Comme annoncé, cette édition du Leu Tempo Festival fut particulièrement réussie avec des scènes éclatées proposant des shows-évènements (Exit de la Compagnie Inextrémiste), des échappées hors du temps (Les siestes musicales, Lulu’s Paradise), des cabarets déroutants (Azul, Cabaret Crida/Lubat) et du cirque tonitruant (Insomnia, Extrémités). Comme le théâtre d’objets n’était pas présent, Bongou est allé chercher son salut dans l’autre fondement de cet événement : le théâtre de rue. Retour sur ce moment de grâce : Symphonie pour klaxons et essuie-glaces.
À tous ceux qui répètent inlassablement qu’au Tempo « tout ce qui est gratuit est pourri », il fallait venir voir cette symphonie car, sous ses airs de grand-messe, cette proposition est une invitation à la finesse. Finesse d’esprit dans la parodie, voilà peut-être la marque de fabrique de La Martingale Compagnie. Si c’est la curiosité qui conduit le public devant cette philharmonie de carrosseries, celui-ci doit se déplacer avec son second degré pour apprécier le texte décalé du (faux) journaliste, Jérôme Rouger. La réussite de cette création se mesure notamment à la fin de la représentation quand une tripotée de spectateurs vient questionner le journaliste-acteur sur les horaires de rediffusion de cette (fausse) émission de France Musique. La crédulité de certains montre combien l’écriture du comédien titille l’original sans tomber dans le pastiche un peu potache. La faconde ultra-référencée du présentateur de France Musique est gentiment tancée tandis que le spectacle dans sa globalité peut interroger sur les frontières de l’art musical.
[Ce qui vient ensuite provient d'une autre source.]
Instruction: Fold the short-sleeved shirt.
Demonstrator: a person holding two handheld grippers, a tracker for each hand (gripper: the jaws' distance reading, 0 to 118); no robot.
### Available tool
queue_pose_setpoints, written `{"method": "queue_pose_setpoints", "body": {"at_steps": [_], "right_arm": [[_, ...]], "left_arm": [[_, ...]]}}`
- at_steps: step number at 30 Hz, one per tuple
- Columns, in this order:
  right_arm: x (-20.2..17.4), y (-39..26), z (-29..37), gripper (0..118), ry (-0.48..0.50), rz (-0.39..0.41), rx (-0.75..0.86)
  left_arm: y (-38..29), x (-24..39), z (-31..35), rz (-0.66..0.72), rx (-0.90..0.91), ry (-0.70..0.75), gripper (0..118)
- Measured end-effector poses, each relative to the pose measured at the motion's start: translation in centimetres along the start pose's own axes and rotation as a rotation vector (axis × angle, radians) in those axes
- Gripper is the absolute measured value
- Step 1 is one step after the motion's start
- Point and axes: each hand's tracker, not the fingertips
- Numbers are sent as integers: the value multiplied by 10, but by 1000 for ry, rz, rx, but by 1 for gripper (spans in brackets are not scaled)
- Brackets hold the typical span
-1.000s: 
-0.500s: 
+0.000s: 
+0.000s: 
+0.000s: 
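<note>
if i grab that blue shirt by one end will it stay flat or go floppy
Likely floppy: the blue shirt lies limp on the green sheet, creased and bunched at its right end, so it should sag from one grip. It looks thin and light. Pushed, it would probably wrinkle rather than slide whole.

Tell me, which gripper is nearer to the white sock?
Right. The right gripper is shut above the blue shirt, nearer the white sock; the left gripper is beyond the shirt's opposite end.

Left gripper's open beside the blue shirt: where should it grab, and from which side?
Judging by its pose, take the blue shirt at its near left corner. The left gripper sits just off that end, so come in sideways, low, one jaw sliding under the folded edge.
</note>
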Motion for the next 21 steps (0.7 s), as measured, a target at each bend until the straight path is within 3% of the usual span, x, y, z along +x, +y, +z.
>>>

Après son personnage de Bruno Delaroche feignant de rendre la pratique culturelle obligatoire, La Martingale propose un nouveau spectacle spirituel aussi questionnant que réjouissant. Comme à l’accoutumée, Jérôme Rouger insère dans son texte une cargaison de références sur le lieu où il se produit mêlant philosophie et raillerie. Autant vous dire que Saint-Leu en a pris pour son grade et que les embouteillages locaux ont servi de terreau à son propos. L’instrumentarium composé de neuf véhicules est parfaitement croqué par notre journaliste mêlant authentiques informations techniques et boutades sur les engins, sources d’émancipation et de pollution. Si l’absurde carbure sur le bitume, ce spectacle grand public se réclame aussi débonnaire que populaire.
Les trois mouvements musicaux proposés et tant espérés sont dirigés par Patrick Ingueneau, un chef d’orchestre tout droit sorti d’un cartoon de Tex Avery. Dès l’arrivée à vélo du maestro, le spectacle prend une dimension burlesque qui monte crescendo avec des trouvailles sonores, gestuelles et chorégraphiques. Dans la lignée des Monthy Python, on se surprend à rire d’un couinement d’essuie-glace, d’un son de klaxon enroué, de trousseaux de clefs qui carillonnent et d’une direction de concertistes hystérico-poétique.
D’une farce minimaliste et incongrue, La Martingale a peaufiné une magistrale performance de théâtre de rue, rendant ses lettres de noblesse à cette discipline des arts vivants. Souvent assimilé à un sous-genre ou intitulée de façon nébuleuse, ce théâtre de rue marque les esprits en investissant l’espace public et en le sublimant durablement dans l’esprit des gens. Malgré une jauge imposante, le public bénéficie d’un confort d’écoute et de visibilité pour profiter de textes drôles et affutés avec une prestation sonore et visuelle consensuelle. Quand j’arpenterai à nouveau ce trou qu’est La Ravine Saint-Leu, forcément je repenserai à eux.